For their part, GM and Ford want to cut labour costs that are $8 to $9 per hour higher than U.S. plants owned by Honda and Toyota.
The UAW began bargaining in July with Ford, GM and Fiat Chrysler. The companies entered the talks intent on sticking with profit-sharing instead of increasing hourly labour costs.
In a letter sent Wednesday to employees, FCA CEO Sergio Marchionne hinted that profit-sharing is a component of the new agreement. He said the contract will give workers “substantial economic benefits” if the company meets its goals, but let it hold on to its cash in a downturn.
“It guarantees that our workers will share equitably in the success we are able to generate working together while ensuring that our company will be able to remain competitive,” Marchionne wrote.
Workers at the Detroit automakers currently receive profit-sharing bonuses, but Marchionne suggested those could make up a bigger portion of their compensation. FCA workers have gotten annual profit-sharing checks totalling $9,000 per worker over the last four years; at Ford and GM, those bonuses totalled $30,200 per worker.
Marchionne said the contract also includes a progression to higher wages for entry-level workers, who currently make about half the $29 per hour that longtime workers are paid.
The UAW agreed to the two tiers of pay when then-Chrysler was near bankruptcy in 2007, but the union wants to close that gap. Around 45 per cent of FCA’s U.S. hourly workers now make the lower wage.
But a contract that offers profit-sharing in lieu of raises or full wage parity for entry-level workers may not sit well with some workers.
Brett Ward, who works in quality control at a factory that makes the Chrysler 200 sedan in suburban Detroit, predicts the contract will be voted down if it doesn’t include a raise for longtime workers.
“It better be in there. It’s beyond due,” Ward said.
Ward, a 22-year veteran of the company, added that he doesn’t trust the formulas used to calculate profit-sharing, and fears the financial targets won’t be reachable.
But Harley Shaiken, a labour expert and professor at the University of California at Berkeley, noted that nearly half of FCA’s factory workers joined the company after 2010. Many will accept the agreement because they’re happy to have a stable job in an uncertain labour market, he said.
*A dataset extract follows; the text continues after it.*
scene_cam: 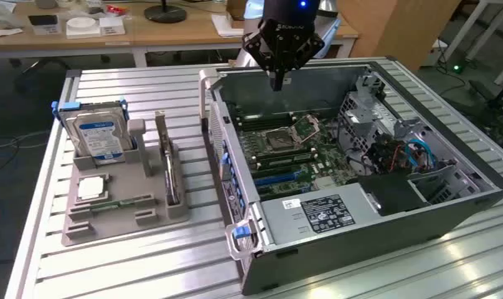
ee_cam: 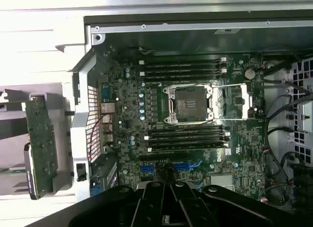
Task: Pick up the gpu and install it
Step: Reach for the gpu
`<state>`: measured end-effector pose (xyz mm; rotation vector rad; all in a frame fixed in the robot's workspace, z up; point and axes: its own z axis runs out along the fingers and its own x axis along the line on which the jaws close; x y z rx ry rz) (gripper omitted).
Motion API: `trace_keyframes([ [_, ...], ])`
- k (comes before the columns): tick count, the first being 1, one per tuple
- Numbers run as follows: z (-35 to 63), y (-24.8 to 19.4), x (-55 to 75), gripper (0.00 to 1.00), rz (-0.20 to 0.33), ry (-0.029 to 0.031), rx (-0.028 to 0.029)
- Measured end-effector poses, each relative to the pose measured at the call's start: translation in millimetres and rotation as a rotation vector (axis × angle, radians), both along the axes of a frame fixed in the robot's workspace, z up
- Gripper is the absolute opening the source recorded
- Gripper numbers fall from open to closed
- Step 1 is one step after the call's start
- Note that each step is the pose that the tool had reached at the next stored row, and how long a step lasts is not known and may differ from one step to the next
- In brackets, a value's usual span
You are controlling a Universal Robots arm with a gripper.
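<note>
The gpu [scene_cam: 170,163] stands on edge in a grey holder [scene_cam: 122,208] on the table, at the exterior view's left of the open computer case [scene_cam: 385,224]. In the wrist view the gpu [ee_cam: 41,146] shows its green board side beside the case's outer wall. My gripper [scene_cam: 276,82] hangs above the far end of the case, over the motherboard [scene_cam: 297,152], well apart from the gpu. Its fingers are shut with nothing between them. In the wrist view my gripper [ee_cam: 168,185] sits over the board's blue slots [ee_cam: 188,166].
A silver hard drive [scene_cam: 98,134] with a blue label stands in the same holder, farther toward the exterior view's left. The motherboard's processor socket [ee_cam: 188,104] lies open. Cables and a drive cage [scene_cam: 385,134] crowd the case's other side. A desk [scene_cam: 110,34] stands behind.
</note>
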<state>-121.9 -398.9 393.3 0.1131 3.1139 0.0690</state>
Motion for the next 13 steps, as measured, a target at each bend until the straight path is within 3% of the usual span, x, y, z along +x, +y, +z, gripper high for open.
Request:
trace_keyframes([
  [5,0.1,0.0,-3.5,0.1,0.0,0.0,-0.0002],
  [13,0.0,-0.1,-19.5,0.1,0.0,0.0,-0.0001],
])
Marchionne said FCA will also partner with the UAW to figure out how to lower health care costs. A union-run trust currently funds health care for around 600,000 retirees and their spouses at all three companies. The UAW has proposed expanding that to cover 551,000 hourly and salaried workers and their families.
Williams said Tuesday evening that all three companies are interested in forming the huge health-care co-operative, but it could come together at a later date, outside of the contract.
“It ultimately is the right thing to do, to redesign and use purchasing power,” he said.